# Reef Raft - Aussie SPS Shipment......



## Taipan (Feb 12, 2012)

F.Y.I. - Some pretty nutty SPS came in last night.  I know the enclosed picture is of LPS.....but it's a teaser nonetheless  Aussie Orange/Gold Tipped Elegance. Some pretty nice eye-candy this morning.


----------



## Bayinaung (Feb 24, 2012)

Damn you got insider info LOL. hey what time are they open this morning? Can anyone answer that?


----------



## Taipan (Feb 12, 2012)

Open now.  .....nah....not insider info.
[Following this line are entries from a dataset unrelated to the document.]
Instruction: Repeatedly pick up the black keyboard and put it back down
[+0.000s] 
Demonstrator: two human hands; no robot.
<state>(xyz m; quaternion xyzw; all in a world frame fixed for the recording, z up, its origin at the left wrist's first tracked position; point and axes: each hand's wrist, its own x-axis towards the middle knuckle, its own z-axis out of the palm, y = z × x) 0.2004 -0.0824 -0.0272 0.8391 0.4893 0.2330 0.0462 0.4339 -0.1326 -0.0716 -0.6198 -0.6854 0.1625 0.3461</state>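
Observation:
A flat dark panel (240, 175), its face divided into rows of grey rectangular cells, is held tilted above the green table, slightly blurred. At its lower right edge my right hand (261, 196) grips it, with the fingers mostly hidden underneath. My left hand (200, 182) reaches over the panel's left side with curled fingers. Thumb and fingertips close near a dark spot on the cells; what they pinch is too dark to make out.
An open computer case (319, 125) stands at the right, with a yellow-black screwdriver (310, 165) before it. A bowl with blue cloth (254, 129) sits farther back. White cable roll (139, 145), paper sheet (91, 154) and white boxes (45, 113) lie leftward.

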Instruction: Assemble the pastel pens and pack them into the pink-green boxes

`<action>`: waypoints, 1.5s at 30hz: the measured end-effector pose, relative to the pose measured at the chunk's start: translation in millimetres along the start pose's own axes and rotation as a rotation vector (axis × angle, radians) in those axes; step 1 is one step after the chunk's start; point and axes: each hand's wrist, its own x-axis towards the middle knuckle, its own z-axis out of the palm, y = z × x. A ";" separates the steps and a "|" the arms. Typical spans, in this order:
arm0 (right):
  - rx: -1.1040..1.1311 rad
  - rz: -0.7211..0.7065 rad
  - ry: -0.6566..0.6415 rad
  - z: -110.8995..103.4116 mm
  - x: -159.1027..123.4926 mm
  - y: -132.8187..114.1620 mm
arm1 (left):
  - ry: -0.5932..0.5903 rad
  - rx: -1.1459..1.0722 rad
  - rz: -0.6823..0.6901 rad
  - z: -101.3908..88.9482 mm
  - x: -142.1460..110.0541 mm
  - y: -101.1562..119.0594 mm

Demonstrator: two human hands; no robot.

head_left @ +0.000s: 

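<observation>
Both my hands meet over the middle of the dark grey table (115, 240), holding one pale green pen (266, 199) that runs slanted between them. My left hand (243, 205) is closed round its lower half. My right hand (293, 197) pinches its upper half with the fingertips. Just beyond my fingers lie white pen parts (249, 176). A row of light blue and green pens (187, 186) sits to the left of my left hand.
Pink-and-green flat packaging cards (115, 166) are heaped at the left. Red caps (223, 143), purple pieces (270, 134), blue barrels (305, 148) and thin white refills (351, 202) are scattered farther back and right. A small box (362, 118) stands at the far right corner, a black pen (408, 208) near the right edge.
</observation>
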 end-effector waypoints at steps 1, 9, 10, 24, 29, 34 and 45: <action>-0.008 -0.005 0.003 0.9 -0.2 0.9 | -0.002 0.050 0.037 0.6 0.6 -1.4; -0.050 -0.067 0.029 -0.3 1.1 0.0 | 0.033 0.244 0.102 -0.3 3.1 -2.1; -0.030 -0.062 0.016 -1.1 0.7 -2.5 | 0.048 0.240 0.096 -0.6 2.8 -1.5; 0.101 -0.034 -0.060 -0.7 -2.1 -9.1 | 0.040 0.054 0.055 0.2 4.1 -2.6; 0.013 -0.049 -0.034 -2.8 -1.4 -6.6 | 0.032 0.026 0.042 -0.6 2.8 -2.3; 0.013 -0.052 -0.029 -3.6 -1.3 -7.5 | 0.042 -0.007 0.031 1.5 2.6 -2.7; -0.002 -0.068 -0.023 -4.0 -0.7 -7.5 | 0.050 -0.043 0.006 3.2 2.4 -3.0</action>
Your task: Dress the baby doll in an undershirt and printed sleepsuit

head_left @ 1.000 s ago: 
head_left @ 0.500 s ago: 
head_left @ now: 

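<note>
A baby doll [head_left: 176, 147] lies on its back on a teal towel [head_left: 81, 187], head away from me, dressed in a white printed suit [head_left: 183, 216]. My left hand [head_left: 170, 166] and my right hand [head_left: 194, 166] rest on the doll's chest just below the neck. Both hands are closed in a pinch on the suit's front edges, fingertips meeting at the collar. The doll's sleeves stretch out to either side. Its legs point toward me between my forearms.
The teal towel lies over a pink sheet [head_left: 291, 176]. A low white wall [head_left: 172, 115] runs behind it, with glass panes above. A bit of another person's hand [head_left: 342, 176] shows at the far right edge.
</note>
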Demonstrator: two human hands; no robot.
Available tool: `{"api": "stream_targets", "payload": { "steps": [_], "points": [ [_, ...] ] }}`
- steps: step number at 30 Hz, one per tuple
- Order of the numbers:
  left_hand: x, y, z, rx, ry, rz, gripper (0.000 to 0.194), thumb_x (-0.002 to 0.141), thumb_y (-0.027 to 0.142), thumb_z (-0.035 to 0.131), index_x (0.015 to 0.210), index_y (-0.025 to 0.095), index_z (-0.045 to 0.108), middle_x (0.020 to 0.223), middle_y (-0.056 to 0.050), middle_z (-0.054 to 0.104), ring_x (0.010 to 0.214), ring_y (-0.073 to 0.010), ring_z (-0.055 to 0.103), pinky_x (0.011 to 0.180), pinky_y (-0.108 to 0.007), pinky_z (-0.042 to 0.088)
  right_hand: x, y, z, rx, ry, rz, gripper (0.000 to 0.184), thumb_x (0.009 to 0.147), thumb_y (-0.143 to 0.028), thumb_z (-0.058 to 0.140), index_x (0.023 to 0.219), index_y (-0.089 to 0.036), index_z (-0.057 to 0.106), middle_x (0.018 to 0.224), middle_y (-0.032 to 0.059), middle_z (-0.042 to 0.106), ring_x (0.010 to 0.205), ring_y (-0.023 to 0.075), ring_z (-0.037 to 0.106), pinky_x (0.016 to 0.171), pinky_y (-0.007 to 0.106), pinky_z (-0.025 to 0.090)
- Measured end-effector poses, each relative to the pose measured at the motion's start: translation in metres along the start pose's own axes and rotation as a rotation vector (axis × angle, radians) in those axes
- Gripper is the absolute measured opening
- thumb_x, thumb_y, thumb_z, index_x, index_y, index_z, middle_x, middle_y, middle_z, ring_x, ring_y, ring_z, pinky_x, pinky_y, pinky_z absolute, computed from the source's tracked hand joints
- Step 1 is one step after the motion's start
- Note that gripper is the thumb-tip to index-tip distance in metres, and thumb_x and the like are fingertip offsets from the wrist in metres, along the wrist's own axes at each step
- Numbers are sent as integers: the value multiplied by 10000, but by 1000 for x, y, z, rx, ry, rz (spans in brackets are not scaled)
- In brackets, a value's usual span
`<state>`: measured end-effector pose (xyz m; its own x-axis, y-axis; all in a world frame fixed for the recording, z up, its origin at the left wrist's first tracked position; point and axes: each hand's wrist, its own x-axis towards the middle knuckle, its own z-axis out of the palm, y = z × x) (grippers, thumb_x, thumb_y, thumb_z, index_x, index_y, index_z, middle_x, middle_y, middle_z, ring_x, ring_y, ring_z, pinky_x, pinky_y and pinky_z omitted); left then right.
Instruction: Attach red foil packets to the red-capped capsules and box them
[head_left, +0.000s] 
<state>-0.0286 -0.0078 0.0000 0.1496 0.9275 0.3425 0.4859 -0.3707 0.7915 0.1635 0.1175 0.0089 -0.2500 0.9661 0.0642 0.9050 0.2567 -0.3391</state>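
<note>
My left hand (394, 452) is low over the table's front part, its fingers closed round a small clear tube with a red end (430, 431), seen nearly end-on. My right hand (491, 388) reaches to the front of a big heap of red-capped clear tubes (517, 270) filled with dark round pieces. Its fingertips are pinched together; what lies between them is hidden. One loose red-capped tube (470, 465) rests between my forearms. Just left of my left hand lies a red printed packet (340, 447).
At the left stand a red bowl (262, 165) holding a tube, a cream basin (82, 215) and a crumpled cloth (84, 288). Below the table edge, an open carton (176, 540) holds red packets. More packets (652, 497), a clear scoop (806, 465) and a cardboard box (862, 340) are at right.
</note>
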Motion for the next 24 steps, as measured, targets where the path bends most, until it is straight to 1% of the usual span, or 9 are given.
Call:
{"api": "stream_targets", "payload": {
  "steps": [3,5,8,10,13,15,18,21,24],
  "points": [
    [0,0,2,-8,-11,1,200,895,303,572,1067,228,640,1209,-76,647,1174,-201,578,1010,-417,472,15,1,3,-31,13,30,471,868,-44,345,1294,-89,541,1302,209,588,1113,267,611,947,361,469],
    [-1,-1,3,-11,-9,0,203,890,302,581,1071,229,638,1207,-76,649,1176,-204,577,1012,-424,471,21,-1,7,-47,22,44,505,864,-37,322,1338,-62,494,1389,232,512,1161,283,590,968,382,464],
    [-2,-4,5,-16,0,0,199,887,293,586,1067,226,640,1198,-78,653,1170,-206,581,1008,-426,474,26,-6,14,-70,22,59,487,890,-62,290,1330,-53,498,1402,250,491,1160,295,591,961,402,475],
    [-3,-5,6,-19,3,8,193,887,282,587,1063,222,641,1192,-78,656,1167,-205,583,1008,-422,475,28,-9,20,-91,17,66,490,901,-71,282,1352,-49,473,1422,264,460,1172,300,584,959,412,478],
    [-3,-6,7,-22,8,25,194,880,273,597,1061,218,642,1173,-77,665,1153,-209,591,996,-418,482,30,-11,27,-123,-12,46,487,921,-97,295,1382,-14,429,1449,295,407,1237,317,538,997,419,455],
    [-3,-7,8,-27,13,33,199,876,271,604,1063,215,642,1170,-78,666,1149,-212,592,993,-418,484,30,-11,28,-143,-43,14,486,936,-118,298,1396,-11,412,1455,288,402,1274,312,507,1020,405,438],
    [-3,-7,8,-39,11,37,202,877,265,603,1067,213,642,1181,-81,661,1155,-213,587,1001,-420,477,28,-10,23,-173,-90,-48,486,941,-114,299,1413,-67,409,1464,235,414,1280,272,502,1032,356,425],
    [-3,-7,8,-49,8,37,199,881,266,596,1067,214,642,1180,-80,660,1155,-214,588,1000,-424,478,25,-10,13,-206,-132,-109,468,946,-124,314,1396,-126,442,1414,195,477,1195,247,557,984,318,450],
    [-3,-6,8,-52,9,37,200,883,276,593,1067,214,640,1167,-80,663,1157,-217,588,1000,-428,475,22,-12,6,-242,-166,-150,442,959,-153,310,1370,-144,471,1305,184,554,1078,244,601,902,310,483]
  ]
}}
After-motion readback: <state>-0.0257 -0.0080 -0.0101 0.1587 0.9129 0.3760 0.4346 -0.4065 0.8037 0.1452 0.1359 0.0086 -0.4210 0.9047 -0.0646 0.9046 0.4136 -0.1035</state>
I just drive around a lot. A lot.


----------



## Bayinaung (Feb 24, 2012)

Ok what about R2O. ryan isn't answering my calls. when's he open lol


----------



## Taipan (Feb 12, 2012)

I just posted/responded in his thread. Cheers.


----------



## rickcasa (Dec 7, 2011)

Stuck at home with the babies today....I guess March has looted Jay's stock by now anyways.


----------



## Taipan (Feb 12, 2012)

Nahh....usual suspects were all here. Still decent selection.


----------



## thmh (Mar 17, 2011)

As usually Iam working sooo you guys have fun! 

~Tony


----------



## rickcasa (Dec 7, 2011)

Taipan said:


> Nahh....usual suspects were all here. Still decent selection.


Early bird gets the prize...but yeah even his 'rejects' are still cooool!


----------